EXERCISE PROMPT =>
Report every line below that holds the word "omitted".

Data extracted from a collection =>
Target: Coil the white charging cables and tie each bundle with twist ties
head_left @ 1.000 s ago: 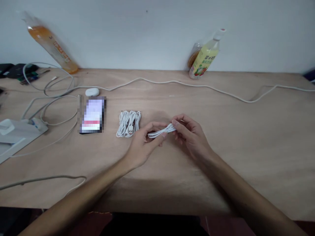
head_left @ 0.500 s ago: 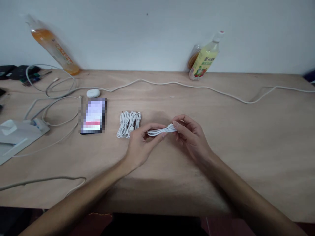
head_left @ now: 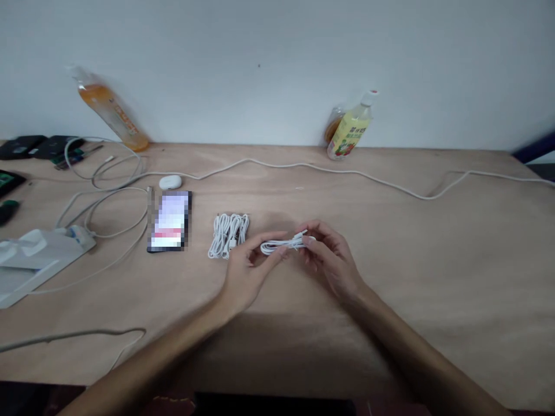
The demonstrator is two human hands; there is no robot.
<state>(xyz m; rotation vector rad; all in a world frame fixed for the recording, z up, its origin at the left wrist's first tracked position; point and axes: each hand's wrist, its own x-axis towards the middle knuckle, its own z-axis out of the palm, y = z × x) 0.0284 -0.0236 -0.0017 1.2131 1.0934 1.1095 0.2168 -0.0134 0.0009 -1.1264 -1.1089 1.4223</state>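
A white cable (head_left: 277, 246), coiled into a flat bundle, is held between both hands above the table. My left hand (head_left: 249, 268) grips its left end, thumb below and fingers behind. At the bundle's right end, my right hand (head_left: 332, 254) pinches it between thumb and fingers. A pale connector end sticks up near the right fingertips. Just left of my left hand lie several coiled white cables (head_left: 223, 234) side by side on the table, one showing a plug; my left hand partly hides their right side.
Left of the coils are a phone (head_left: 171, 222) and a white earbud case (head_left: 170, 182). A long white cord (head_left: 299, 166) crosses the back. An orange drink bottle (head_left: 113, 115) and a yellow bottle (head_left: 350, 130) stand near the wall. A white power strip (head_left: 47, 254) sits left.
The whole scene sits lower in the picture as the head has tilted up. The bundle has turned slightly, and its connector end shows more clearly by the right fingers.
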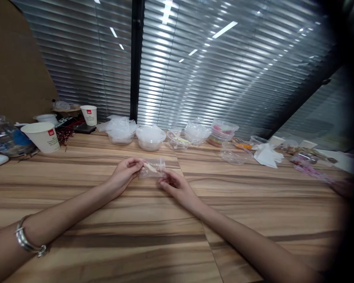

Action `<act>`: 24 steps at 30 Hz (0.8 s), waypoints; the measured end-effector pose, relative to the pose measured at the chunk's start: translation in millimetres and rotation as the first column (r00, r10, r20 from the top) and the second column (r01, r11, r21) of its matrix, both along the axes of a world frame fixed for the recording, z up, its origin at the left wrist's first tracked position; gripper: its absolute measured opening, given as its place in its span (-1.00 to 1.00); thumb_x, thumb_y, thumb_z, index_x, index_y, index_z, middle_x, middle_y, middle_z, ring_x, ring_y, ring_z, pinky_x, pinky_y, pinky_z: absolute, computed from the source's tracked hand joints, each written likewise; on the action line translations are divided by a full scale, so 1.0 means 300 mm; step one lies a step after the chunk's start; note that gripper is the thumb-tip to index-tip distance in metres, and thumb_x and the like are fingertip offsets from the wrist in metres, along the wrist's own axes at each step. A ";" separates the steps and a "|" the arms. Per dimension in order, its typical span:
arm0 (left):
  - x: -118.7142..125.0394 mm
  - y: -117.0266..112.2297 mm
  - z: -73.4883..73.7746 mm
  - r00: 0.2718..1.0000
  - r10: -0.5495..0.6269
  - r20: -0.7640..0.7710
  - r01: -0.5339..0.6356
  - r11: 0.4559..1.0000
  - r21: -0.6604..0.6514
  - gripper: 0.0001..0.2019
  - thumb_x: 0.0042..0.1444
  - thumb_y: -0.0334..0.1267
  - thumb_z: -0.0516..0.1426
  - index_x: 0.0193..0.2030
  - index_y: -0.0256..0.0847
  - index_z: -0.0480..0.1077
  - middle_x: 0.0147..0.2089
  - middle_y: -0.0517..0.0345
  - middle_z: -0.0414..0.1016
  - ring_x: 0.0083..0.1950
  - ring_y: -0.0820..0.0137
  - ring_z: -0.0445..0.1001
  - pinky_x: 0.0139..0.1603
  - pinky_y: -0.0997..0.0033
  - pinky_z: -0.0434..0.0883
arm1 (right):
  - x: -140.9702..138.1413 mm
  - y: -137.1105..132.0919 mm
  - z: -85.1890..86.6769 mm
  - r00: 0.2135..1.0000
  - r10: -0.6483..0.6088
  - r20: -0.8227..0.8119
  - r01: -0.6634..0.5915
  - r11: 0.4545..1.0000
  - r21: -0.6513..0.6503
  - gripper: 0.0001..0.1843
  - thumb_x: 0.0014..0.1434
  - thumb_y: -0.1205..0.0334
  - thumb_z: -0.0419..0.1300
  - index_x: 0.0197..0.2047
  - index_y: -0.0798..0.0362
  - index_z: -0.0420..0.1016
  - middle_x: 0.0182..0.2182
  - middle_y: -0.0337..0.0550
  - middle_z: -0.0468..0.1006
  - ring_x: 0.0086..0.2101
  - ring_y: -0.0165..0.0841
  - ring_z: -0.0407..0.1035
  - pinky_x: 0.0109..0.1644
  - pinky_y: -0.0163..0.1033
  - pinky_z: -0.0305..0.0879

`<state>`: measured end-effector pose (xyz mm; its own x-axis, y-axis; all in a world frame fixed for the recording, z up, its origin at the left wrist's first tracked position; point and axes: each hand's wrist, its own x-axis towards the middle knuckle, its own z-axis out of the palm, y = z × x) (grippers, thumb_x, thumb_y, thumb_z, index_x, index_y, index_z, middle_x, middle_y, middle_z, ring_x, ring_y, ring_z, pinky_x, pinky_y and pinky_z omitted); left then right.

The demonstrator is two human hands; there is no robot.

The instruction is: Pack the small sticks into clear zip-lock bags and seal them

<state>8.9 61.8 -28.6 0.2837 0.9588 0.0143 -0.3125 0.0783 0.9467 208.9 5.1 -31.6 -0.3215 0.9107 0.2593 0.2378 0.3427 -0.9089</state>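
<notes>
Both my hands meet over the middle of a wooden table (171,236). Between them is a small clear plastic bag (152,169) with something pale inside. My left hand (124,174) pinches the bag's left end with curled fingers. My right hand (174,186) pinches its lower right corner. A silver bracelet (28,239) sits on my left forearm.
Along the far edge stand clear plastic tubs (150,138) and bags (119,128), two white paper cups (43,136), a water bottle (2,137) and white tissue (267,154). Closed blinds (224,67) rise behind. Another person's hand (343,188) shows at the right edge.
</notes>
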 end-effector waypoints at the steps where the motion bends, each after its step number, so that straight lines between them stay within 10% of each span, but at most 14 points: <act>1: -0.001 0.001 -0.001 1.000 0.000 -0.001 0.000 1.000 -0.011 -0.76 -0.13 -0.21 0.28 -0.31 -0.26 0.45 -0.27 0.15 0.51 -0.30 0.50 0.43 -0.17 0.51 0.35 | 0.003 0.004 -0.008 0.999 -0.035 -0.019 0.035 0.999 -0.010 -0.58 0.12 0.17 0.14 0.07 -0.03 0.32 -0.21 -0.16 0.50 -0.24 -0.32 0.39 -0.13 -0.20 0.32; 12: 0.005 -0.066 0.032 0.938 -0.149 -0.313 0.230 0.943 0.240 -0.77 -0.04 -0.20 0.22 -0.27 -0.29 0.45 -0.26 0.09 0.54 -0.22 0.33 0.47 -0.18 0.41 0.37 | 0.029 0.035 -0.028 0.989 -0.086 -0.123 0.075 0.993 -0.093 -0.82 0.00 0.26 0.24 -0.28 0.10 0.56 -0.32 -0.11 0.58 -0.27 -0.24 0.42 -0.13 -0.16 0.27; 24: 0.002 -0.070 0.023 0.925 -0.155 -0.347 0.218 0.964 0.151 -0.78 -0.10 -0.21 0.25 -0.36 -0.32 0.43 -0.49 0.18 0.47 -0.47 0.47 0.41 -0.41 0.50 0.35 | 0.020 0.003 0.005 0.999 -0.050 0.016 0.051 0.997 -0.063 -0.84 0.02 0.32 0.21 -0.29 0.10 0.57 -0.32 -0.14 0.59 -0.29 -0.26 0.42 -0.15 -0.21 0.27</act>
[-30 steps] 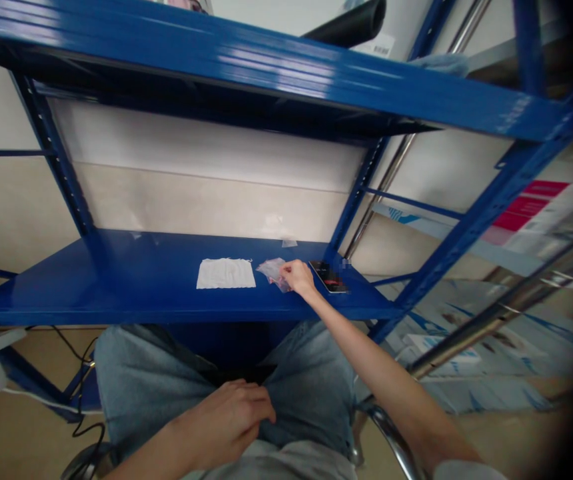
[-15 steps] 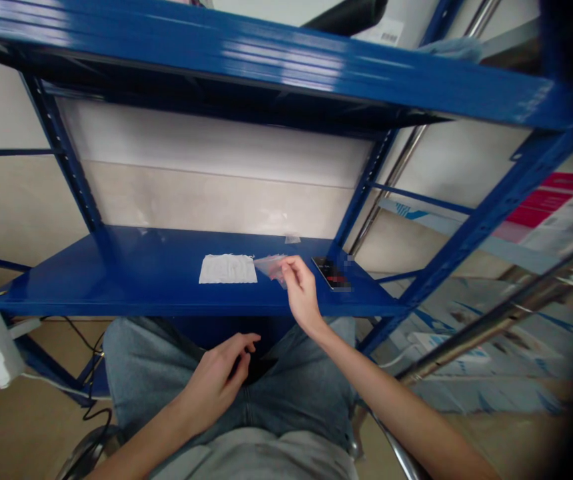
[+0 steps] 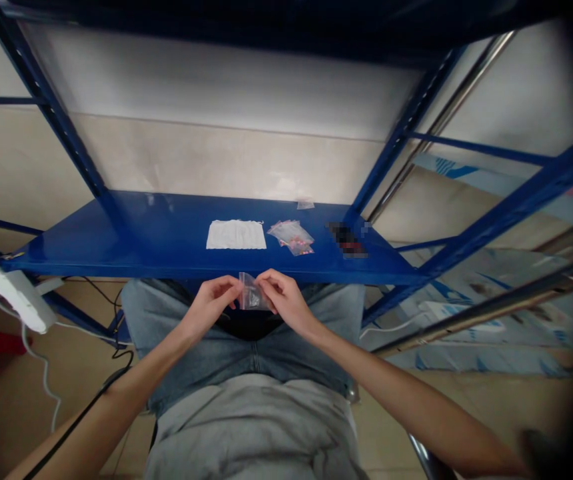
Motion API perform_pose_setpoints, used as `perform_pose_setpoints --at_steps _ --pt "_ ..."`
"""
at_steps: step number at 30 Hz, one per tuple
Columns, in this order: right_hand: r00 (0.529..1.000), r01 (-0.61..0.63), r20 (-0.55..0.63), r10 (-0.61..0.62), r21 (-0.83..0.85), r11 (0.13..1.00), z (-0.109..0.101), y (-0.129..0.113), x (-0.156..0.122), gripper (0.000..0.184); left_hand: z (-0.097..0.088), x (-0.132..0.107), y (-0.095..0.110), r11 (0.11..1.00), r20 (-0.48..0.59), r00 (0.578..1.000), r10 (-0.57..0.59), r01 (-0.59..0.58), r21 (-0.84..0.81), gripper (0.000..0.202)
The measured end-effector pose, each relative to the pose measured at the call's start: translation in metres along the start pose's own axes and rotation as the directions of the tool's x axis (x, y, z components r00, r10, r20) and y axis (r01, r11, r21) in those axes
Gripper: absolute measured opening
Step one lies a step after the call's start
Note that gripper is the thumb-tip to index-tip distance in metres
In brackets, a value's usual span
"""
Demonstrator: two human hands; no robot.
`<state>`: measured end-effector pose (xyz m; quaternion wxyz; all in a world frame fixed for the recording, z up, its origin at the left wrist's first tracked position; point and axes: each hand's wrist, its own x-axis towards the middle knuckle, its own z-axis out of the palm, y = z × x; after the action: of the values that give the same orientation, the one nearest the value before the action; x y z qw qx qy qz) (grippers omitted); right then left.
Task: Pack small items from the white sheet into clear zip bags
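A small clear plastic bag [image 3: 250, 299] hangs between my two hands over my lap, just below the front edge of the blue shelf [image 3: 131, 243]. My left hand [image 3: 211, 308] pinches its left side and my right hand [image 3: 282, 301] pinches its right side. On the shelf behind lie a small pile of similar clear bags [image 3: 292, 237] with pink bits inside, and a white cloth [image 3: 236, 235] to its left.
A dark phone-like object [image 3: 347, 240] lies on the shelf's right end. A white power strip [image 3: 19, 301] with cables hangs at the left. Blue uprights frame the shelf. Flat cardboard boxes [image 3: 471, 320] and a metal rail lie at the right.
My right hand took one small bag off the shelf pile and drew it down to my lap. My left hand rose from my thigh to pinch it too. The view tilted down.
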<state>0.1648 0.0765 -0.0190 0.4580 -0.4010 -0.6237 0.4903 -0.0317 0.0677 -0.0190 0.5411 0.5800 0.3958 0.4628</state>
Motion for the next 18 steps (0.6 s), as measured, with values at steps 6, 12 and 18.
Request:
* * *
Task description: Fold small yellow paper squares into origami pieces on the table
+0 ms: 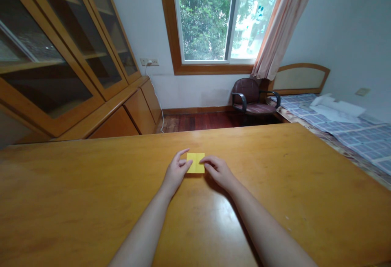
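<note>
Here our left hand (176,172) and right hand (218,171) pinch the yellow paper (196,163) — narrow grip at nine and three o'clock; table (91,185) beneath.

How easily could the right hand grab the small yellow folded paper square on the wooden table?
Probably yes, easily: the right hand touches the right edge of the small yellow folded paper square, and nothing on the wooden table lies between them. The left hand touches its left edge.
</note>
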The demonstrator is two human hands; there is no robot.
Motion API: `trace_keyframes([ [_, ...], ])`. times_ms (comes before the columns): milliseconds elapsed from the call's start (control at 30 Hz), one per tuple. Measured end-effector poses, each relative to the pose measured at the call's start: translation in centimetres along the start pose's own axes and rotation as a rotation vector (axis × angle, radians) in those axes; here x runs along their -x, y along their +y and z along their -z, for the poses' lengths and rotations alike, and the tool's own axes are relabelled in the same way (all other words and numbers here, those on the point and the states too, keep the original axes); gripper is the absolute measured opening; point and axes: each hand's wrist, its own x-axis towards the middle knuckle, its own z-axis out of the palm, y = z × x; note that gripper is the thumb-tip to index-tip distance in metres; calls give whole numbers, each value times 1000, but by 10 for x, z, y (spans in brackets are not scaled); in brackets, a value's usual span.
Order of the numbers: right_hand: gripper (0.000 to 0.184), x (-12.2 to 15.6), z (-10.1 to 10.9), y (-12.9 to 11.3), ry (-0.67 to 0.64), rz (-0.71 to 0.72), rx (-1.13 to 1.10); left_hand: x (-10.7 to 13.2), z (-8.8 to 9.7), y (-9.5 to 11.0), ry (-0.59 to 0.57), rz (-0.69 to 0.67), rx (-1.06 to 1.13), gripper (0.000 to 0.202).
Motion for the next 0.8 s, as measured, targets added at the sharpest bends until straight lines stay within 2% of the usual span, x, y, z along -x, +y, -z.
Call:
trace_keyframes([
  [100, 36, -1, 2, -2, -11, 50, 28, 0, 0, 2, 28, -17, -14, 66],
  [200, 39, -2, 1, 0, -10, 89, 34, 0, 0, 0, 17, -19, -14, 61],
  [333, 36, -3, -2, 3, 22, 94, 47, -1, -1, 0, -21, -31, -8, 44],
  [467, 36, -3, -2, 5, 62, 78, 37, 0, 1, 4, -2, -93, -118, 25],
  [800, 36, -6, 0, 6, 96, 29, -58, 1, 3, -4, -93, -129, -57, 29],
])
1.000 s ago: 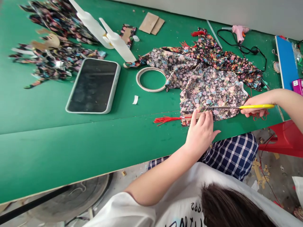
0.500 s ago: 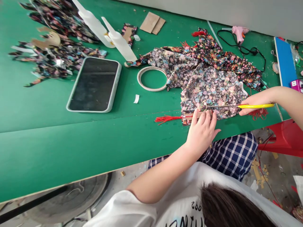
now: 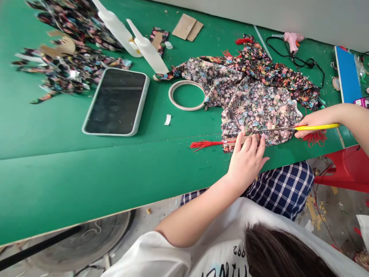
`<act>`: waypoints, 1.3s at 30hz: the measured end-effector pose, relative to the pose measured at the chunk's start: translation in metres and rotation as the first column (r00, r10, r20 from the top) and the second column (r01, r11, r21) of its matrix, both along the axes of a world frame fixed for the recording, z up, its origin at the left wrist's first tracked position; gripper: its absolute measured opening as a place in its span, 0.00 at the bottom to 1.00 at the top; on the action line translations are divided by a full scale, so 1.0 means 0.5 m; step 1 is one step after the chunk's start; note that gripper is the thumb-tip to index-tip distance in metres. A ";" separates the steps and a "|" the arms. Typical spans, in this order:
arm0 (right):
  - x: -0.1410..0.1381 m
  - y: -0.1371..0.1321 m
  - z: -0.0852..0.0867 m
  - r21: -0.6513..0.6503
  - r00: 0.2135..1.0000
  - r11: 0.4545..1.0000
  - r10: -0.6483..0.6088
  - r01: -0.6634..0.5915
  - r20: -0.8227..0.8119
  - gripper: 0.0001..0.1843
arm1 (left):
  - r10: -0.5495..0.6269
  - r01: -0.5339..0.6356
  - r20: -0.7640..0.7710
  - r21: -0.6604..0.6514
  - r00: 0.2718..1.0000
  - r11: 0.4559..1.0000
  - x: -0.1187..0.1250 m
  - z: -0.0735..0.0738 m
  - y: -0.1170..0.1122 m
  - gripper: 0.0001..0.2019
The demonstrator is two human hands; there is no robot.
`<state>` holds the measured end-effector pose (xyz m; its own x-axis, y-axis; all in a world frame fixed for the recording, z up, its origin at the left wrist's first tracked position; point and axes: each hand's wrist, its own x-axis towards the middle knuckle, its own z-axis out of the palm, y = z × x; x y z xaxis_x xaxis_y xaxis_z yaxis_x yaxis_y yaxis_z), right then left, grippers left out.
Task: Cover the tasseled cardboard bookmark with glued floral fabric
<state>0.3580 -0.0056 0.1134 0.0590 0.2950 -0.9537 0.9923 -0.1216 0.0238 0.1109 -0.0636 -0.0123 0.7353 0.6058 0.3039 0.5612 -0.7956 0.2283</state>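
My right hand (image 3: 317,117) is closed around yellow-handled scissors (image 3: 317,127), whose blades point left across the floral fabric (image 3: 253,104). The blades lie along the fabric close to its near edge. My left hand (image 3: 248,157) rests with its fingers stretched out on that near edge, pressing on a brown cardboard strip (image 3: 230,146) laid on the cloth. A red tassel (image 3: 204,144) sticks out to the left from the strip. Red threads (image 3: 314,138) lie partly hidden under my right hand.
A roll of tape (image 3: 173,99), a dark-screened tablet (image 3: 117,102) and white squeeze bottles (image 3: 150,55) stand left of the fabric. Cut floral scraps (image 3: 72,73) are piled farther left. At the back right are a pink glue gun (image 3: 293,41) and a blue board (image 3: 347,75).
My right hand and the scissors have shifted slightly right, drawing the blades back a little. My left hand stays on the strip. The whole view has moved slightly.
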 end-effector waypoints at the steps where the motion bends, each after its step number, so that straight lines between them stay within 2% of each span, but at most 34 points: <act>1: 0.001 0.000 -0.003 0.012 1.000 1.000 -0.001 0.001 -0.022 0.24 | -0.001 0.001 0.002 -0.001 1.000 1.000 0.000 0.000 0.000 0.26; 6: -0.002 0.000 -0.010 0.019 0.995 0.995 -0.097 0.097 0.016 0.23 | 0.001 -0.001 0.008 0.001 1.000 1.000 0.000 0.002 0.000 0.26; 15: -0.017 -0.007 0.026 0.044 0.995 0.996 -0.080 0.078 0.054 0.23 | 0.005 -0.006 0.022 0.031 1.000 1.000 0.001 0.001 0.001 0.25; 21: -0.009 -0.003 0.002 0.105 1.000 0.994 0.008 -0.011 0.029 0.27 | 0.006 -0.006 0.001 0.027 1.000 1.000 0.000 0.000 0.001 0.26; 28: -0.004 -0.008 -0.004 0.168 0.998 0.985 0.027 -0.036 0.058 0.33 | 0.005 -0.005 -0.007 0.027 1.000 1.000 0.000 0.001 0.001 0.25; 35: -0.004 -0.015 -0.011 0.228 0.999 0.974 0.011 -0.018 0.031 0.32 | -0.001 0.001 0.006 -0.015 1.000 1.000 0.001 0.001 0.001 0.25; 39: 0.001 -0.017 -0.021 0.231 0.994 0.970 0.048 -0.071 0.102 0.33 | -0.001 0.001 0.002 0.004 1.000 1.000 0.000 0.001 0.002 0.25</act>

TASK OUTPUT =>
`<state>`: measured end-effector pose (xyz mm; its own x-axis, y-axis; all in a world frame fixed for the recording, z up, its origin at the left wrist's first tracked position; point and axes: each hand's wrist, its own x-axis towards the middle knuckle, its own z-axis out of the palm, y = z × x) (grippers, thumb_x, thumb_y, thumb_z, index_x, index_y, index_z, middle_x, middle_y, middle_z, ring_x, ring_y, ring_z, pinky_x, pinky_y and pinky_z omitted); left then right.
`<state>`: measured end-effector pose (xyz m; quaternion wxyz; all in a world frame fixed for the recording, z up, its origin at the left wrist's first tracked position; point and axes: each hand's wrist, its own x-axis towards the middle knuckle, its own z-axis out of the palm, y = z × x; after the action: of the values that give the same orientation, the one nearest the value before the action; x y z qw qx qy qz) (grippers omitted); right then left.

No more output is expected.